Forums > MaxMSP

New MAC Keyboard, Numbered Triggering Layout

July 7, 2008 | 11:28 am

Hello Everyone In Max Land,

I have nearly finished going through the Max Tutorials again, also noticing about using the keyboard a lot to trigger video, samples, etc.

Anyhow, i had a good idea. Max does give you an example of what keys you press, it then gives you the number in which that key means using [key] and [int]. It displays the number of the said key is in the number box, which is good.

But i felt lost later, especially when wanting to use the keys and forgetting the number to what key is which. When wanting to build a small trigger patch.

Anyhow, i have made a little picture (gif format).
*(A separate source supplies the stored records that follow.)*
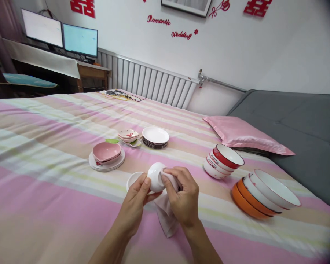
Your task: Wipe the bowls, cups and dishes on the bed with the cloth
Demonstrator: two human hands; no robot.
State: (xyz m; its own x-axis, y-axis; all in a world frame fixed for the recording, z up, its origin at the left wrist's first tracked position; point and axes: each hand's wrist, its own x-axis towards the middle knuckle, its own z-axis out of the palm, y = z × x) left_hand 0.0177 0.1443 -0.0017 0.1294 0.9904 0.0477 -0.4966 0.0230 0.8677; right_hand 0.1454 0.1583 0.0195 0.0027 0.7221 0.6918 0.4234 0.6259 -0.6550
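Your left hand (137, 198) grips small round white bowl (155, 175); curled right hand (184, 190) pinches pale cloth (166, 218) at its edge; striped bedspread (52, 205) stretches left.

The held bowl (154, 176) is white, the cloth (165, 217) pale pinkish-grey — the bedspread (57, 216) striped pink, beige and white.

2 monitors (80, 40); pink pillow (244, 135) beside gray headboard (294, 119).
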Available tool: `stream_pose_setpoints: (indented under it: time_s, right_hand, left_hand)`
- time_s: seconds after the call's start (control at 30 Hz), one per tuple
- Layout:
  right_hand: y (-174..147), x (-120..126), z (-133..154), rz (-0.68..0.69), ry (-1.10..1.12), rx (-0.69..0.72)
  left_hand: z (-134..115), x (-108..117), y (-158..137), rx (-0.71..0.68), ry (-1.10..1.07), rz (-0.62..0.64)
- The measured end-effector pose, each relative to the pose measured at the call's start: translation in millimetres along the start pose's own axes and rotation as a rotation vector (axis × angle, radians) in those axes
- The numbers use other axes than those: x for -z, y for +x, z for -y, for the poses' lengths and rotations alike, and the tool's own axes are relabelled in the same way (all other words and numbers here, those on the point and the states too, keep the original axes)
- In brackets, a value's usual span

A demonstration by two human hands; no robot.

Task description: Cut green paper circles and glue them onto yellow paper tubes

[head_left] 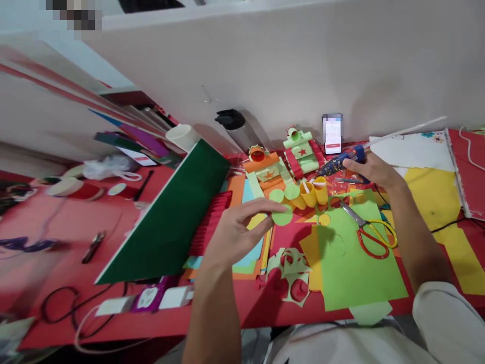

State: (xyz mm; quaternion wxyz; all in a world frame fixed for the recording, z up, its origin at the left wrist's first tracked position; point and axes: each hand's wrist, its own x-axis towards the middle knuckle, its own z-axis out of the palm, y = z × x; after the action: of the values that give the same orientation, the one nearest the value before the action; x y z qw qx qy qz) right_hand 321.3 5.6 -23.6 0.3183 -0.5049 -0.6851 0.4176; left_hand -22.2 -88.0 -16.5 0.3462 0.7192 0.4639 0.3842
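Note:
My left hand (pixel 242 225) pinches a light green paper circle (pixel 282 216) between thumb and fingertips. My right hand (pixel 373 169) is wrapped round a blue glue gun (pixel 341 161), its nozzle pointing left and down over the yellow paper tubes (pixel 320 189). More green circles (pixel 292 191) sit at the ends of tubes just beyond my left fingers. Behind them lie an orange paper figure (pixel 267 172) and a red and green paper figure (pixel 303 151) with a star. Scissors (pixel 366 227) with red and yellow handles rest partly open on a green paper sheet (pixel 356 273).
A dark green board (pixel 162 217) leans at a slant on the left. Behind stand a bottle (pixel 242 129) and a phone (pixel 333 134) against the wall. Cut paper scraps (pixel 290 270) lie in front. A power strip (pixel 149 296) with plugs and cables sits at the front left.

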Motion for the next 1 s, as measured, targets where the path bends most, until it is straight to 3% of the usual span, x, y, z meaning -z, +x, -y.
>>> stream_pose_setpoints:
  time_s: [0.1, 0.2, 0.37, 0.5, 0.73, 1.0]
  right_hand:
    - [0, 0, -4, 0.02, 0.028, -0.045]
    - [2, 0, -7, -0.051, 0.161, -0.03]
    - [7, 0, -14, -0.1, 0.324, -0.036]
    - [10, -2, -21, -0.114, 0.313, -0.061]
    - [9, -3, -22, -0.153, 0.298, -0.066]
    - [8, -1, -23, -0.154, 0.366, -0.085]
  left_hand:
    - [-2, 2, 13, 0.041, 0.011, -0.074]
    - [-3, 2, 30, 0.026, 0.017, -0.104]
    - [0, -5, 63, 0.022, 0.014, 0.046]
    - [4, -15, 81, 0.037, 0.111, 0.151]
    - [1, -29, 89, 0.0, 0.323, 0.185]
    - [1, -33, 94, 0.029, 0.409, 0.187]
With each of the keys, with there number in the key box. Its a nice little guide, and has come in handy already. Such as Q=113, W=149, etc.

So i have put it up here for you all to have as well.
Keep in mind this is for the new MAC keyboards, so i dont know if it is different to the old ones. If it is different, i will do another one for the old model later.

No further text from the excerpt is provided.